Hi all! This may be more appropriate for the "dev" mailing list. If so,
please let me know.

I have been playing a lot with multibooting, basically a "to see if I can
do it" project while getting exposed to both the low level early computer
(Dell BIOS based) and the differences amongst various *nix flavors and the
distros of each. I recently got 2 GNU/Linux distros and 2 BSD distros
running on a single GPT based hard drive and everything is booting well (my
first experience with BSD). It got me really thinking about the chicken and
egg problem of booting a kernel and so I did some experimenting.

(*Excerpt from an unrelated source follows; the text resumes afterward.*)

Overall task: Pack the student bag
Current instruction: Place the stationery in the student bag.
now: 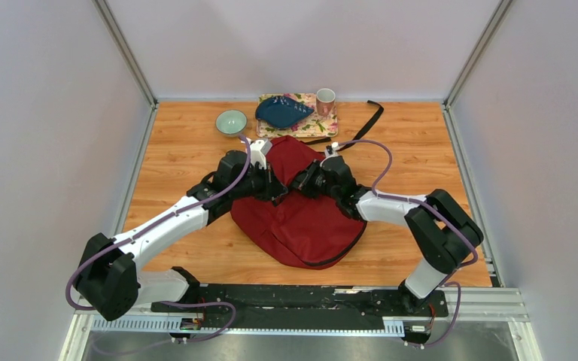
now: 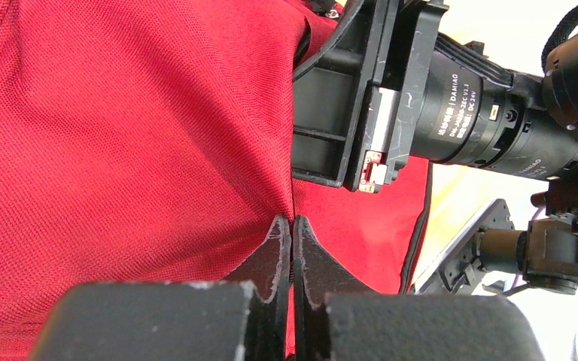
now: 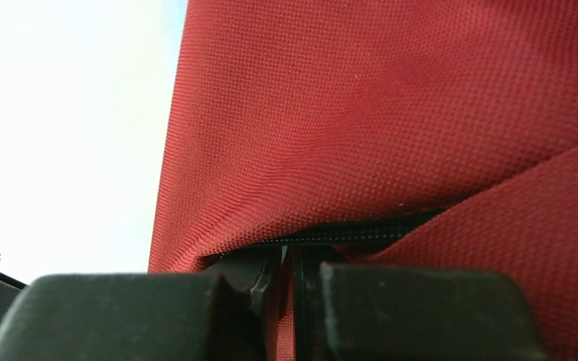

BSD does not seem to install itself with an initrd by default, so the
"chicken and egg" problem as I see it is: the root partition is called out
in /etc/fstab, but the early kernel has no / mounted, and so no /etc/fstab
to read. I started to wonder how my BSD partitions were booting *without*
an initrd or an explicit --root=* called out in grub. I tried the following
*successfully* from the grub command line:

set root=(hd0,7)
kfreebsd /boot/loader
boot

set root=(hd0,8)
knetbsd /netbsd
boot

But the following 2 were *not successful* (they successfully booted but BSD
could not find the right mountable partition for / and froze, reporting
something to that effect):

kfreebsd (hd0,7)/boot/loader
boot

knetbsd (hd0,8)/netbsd
boot

Does grub's "root" environment variable affect commands like "knetbsd" to
automatically pass to the kernel or loader a --root=* argument? It looks
like it does, but that is not what I saw in the documentation for the grub
root variable. The docs talk about defaults for "ls" and other simple
commands.

Thanks in advance, and please redirect if appropriate!